TASK OBJECTIVE » Restate word for word the entries below, starting with the line with "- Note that" and continuing through the line with "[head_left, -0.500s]". Include both of those lines and no others.

MATERIAL FOR THIS TASK »

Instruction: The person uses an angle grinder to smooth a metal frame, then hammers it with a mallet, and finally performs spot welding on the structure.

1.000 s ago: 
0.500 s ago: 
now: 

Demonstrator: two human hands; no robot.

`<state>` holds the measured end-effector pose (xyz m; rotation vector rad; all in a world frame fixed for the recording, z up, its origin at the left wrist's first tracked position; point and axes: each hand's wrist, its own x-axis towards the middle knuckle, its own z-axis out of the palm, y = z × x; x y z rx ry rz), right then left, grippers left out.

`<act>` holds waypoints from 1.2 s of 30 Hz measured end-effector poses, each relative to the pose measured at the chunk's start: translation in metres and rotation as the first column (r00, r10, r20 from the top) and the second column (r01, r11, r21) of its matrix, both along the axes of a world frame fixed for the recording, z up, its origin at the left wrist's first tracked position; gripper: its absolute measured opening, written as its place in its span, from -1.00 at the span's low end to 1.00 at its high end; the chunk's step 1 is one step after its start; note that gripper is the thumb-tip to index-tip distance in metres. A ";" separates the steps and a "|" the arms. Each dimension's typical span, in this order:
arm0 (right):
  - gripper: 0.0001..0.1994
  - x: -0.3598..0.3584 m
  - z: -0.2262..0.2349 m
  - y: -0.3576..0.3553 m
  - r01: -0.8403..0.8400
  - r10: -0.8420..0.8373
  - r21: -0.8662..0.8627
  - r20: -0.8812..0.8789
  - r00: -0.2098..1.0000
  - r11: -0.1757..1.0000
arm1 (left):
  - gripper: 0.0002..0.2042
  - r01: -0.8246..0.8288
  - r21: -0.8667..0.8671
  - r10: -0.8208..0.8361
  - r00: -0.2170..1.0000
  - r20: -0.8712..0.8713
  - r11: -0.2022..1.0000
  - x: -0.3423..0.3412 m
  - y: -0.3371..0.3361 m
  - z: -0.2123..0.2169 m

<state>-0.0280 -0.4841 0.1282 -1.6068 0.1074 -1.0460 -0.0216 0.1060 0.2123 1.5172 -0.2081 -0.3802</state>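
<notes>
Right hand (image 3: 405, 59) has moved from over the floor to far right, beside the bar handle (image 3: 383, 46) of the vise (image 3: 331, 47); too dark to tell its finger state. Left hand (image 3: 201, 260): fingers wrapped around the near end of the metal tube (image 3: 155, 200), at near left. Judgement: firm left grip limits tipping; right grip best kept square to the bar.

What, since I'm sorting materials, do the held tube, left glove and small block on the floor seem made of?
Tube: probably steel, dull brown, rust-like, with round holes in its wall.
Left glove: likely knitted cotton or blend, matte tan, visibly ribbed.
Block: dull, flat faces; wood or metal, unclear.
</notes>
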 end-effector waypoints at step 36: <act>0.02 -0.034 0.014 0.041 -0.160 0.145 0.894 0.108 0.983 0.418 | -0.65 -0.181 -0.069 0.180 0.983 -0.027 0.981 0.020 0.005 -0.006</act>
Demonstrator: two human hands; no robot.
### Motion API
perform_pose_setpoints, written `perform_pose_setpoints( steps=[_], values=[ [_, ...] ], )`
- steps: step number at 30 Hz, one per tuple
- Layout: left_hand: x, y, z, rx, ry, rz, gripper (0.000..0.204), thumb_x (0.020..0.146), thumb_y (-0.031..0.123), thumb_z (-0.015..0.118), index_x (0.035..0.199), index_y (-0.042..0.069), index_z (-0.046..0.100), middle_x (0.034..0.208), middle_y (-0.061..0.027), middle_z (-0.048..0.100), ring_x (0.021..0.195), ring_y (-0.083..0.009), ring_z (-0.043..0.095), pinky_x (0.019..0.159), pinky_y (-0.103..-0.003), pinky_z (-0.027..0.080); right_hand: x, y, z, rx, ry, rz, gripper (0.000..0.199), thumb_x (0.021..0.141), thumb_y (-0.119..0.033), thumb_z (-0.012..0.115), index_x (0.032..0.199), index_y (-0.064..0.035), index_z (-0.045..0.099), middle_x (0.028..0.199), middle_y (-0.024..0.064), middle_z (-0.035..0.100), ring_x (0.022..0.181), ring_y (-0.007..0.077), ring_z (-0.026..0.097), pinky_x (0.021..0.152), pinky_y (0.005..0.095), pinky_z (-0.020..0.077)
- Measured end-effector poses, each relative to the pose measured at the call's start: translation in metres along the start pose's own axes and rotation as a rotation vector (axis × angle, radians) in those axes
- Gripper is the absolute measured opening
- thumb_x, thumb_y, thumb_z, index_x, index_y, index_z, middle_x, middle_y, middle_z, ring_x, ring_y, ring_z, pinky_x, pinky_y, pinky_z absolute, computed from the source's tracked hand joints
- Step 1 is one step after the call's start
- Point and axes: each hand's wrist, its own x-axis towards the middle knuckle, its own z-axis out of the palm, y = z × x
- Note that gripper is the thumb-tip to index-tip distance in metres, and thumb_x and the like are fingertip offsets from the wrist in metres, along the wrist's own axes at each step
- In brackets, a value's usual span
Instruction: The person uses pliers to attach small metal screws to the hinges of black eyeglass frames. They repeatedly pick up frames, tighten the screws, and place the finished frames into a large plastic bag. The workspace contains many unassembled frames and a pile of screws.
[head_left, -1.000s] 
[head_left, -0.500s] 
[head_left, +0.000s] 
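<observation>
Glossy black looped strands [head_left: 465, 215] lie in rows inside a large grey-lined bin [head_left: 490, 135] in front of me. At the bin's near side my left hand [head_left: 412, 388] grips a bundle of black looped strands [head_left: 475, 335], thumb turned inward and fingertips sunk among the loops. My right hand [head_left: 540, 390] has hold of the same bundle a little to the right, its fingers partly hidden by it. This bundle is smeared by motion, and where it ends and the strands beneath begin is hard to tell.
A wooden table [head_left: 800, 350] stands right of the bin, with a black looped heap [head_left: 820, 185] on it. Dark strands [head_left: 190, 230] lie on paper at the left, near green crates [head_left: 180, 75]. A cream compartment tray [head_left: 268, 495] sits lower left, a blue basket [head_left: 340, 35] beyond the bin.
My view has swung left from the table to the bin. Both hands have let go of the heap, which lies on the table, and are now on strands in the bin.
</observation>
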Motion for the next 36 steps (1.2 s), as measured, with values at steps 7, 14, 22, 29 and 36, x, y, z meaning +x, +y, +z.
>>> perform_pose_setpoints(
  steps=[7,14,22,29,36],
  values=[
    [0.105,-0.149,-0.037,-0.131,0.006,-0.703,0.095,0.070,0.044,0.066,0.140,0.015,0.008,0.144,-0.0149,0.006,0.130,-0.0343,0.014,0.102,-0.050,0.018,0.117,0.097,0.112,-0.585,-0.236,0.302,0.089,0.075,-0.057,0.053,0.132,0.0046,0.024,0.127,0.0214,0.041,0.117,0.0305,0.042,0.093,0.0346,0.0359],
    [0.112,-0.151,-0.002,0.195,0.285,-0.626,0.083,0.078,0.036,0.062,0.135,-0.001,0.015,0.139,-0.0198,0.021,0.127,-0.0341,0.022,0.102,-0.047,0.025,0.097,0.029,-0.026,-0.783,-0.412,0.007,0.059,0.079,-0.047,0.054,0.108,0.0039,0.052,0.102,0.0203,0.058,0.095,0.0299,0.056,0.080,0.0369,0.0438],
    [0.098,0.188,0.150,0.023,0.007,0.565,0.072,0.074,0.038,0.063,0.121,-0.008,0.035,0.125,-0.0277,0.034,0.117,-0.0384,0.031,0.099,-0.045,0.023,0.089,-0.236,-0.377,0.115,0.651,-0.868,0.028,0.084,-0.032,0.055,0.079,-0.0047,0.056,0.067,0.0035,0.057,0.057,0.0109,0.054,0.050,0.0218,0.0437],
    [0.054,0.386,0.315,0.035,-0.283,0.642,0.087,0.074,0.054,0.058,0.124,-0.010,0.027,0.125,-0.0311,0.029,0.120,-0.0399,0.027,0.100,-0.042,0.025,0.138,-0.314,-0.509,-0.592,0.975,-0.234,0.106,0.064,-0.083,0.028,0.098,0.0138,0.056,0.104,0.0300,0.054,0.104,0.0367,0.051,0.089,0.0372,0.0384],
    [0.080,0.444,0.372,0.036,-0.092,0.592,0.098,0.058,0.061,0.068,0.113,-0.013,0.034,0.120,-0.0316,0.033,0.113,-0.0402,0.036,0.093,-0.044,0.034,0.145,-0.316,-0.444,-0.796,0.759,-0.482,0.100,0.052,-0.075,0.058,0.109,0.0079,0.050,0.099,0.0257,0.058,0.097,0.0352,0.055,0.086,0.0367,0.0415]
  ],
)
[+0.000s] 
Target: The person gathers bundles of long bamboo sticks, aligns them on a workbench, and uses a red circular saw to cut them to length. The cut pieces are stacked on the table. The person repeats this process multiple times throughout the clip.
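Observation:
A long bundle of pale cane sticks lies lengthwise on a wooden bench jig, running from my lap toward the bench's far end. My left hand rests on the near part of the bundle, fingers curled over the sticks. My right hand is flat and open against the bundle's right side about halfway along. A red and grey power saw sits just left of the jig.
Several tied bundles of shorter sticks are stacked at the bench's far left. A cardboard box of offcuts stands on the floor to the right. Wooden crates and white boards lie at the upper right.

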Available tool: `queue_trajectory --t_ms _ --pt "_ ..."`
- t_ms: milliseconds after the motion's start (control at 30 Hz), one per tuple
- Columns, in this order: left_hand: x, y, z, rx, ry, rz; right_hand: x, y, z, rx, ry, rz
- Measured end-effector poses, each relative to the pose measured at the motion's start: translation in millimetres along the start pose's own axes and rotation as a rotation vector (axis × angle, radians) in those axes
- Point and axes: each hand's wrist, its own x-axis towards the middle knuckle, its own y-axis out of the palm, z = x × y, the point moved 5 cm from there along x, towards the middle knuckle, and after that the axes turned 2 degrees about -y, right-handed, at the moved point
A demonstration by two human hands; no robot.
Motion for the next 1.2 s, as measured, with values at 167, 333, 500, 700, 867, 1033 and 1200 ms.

OUTPUT BELOW »
- Note that gripper is the thumb-tip to index-tip distance in metres, and thumb_x and the like are fingertip offsets from the wrist in metres, along the wrist's own axes at each step
- In brackets, a value's usual span
Instruction: The person uses pliers to attach small metal screws to the hinges of black eyeglass frames. They repeatedly pick up frames, tighten the screws, and place the finished frames into a large plastic bag. The workspace contains many unassembled frames and a pile of screws.
[head_left, -1.000s] 
[head_left, -0.500s] 

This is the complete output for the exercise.